■ **Task objective**:
Beneath this line sits some data. Return only its lines from the one holding "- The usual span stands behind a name" through the one holding "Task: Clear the", inclusive, exactly, with the images removed.

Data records
- - -

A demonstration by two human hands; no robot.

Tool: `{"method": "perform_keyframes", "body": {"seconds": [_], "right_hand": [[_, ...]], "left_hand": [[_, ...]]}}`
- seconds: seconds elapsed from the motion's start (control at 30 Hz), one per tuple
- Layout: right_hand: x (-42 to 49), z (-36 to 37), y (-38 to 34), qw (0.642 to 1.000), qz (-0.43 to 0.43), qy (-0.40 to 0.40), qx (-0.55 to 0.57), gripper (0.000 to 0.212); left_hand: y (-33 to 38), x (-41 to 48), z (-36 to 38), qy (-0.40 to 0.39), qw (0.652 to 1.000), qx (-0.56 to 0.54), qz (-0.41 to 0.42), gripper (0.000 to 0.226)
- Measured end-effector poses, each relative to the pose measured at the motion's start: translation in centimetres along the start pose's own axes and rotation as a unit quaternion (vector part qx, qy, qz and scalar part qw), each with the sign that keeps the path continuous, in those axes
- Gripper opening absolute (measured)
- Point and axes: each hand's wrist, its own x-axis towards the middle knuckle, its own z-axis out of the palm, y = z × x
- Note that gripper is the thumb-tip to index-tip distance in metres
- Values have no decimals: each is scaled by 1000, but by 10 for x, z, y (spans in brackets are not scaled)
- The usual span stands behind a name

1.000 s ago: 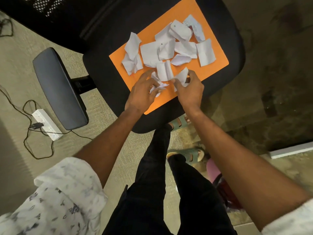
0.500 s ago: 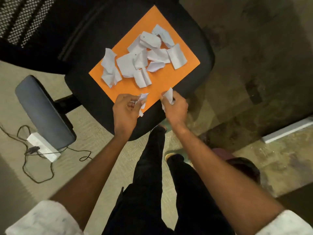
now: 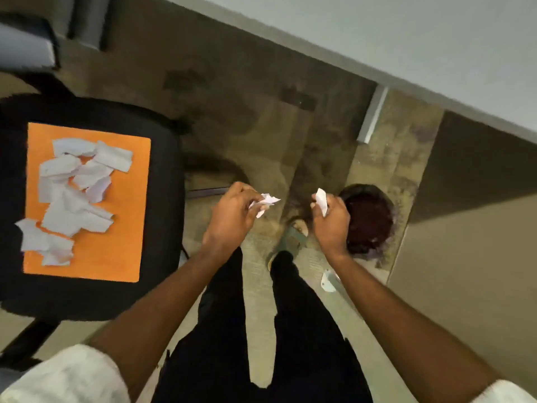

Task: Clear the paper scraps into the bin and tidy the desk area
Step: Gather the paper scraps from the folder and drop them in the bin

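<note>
My left hand [image 3: 232, 213] is closed around a crumpled white paper scrap [image 3: 268, 200] above the carpet, between the chair and the bin. A second white scrap [image 3: 322, 199] is gripped in my right hand [image 3: 331, 221], which hovers at the left rim of a dark maroon round bin [image 3: 370, 222] on the floor. Several more white paper scraps [image 3: 74, 193] lie on an orange sheet [image 3: 128, 228] on the black chair seat [image 3: 162, 257] at the left. One loose scrap [image 3: 328, 282] lies on the carpet beside my right forearm.
My legs in dark trousers and a sandalled foot [image 3: 292, 242] stand between chair and bin. A pale desk top [image 3: 436, 39] and its side panel [image 3: 470, 228] border the bin on the right. A grey strip [image 3: 373, 114] lies on the carpet behind.
Both hands lifted scraps off the orange sheet and swung right, away from the chair, toward the bin. The view turned right with them.
</note>
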Motion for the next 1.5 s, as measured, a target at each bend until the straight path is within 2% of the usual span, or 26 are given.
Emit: {"method": "perform_keyframes", "body": {"seconds": [0.17,0.3,0.57,0.67,0.97,1.13,1.2,1.33,1.43,1.5], "right_hand": [[4,-76,71,993,81,81,-31,25],[-1,-111,120,981,158,110,-13,30],[7,-120,192,954,261,124,73,30],[14,-107,212,947,287,109,94,30],[41,-67,282,906,364,105,187,31],[52,-49,303,869,396,117,273,67],[53,-43,310,874,393,115,261,64],[47,-42,306,910,348,106,198,49],[38,-52,290,947,274,94,136,45],[31,-58,280,972,206,89,76,46]], "left_hand": [[69,39,53,-67,995,36,65,19],[116,55,104,-110,989,32,89,17],[164,72,219,-179,975,56,122,17],[168,76,257,-197,968,95,126,15],[136,78,356,-244,957,139,66,29],[124,87,383,-279,945,170,27,60],[120,89,386,-282,942,180,27,57],[113,86,385,-284,925,239,82,56],[113,81,380,-270,884,351,151,70],[118,77,372,-254,868,389,173,77]]}}
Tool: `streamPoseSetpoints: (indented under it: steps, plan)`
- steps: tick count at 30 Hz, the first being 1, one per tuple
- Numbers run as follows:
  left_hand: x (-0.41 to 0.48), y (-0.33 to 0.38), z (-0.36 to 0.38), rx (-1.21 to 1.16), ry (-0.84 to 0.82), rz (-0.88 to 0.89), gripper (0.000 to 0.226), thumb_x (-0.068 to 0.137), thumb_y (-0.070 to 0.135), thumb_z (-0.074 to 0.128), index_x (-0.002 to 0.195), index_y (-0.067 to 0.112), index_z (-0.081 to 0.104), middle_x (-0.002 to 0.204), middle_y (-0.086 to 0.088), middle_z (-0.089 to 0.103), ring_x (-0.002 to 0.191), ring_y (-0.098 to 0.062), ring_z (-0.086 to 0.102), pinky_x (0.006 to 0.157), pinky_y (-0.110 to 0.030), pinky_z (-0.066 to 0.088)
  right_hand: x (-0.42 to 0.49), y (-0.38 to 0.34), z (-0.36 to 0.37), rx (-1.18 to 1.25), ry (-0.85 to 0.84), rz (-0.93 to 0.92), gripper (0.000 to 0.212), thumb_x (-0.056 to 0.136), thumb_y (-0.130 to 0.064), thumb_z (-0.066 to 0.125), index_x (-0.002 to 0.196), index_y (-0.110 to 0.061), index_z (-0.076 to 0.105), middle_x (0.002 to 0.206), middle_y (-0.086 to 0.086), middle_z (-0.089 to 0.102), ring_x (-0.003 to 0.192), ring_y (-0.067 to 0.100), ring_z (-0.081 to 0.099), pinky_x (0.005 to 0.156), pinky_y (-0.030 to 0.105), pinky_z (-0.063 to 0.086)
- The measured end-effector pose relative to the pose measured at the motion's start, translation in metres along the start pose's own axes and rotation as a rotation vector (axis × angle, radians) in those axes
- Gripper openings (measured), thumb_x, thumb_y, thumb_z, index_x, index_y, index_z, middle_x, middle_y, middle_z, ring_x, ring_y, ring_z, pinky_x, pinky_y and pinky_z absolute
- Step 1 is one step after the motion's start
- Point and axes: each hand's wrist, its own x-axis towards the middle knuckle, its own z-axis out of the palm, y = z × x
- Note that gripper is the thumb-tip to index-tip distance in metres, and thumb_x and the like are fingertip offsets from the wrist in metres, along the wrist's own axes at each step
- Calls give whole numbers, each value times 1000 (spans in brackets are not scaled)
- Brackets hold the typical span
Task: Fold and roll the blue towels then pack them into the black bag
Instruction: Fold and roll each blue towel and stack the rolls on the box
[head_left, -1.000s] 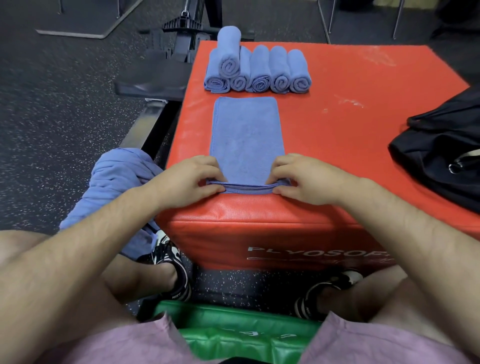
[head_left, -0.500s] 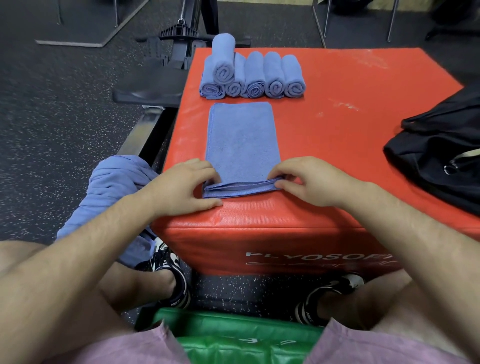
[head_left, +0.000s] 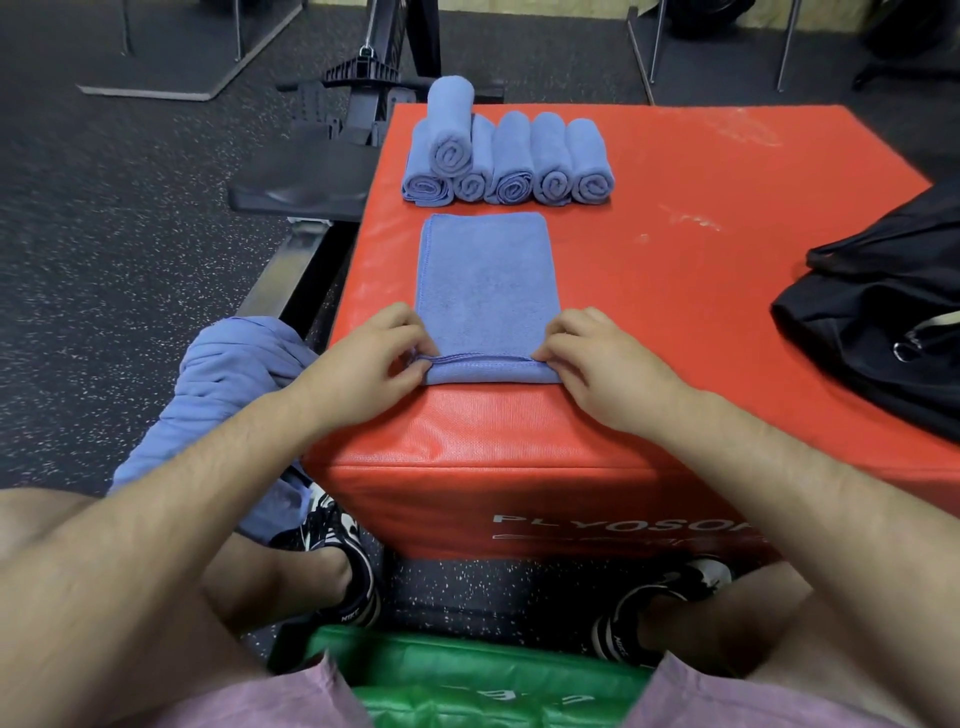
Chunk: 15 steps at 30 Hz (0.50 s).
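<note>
The fingers (head_left: 410, 332) of the left hand (head_left: 358, 364) and right hand (head_left: 608, 371) are curled on the near corners of the folded blue towel (head_left: 485, 280), its turned-over edge being pinched. The towel is laid flat on the red box (head_left: 675, 322), near the rolled towels (head_left: 511, 166), with the black bag (head_left: 872, 338) well apart

We are in a gym: speckled black rubber flooring (head_left: 104, 270) runs underfoot, and we sit at a red padded plyo box (head_left: 675, 291) lettered "PLYOSO" on its side. A black exercise machine (head_left: 306, 182) with a seat stands beside it, and rolled blue towels (head_left: 511, 161) line the box's far edge.
</note>
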Motion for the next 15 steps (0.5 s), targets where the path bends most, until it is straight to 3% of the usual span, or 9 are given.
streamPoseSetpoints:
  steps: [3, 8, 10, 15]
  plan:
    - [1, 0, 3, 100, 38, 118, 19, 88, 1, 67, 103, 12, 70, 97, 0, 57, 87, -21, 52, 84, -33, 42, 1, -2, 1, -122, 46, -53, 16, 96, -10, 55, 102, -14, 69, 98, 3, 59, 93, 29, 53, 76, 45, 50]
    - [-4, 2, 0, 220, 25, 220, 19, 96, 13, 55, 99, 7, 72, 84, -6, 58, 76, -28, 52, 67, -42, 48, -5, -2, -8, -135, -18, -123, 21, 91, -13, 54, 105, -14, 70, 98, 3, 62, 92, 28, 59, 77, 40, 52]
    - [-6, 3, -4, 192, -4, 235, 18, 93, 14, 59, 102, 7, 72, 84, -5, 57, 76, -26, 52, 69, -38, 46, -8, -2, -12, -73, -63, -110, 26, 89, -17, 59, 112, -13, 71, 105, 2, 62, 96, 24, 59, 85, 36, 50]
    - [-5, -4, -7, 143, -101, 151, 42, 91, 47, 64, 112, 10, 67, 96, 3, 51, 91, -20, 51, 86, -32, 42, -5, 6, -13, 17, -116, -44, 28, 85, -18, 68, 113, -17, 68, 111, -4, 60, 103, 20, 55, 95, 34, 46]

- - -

■ **Result of this task**:
- The usual span stands behind a name

1.000 s ago: 
0.500 s ago: 
now: 

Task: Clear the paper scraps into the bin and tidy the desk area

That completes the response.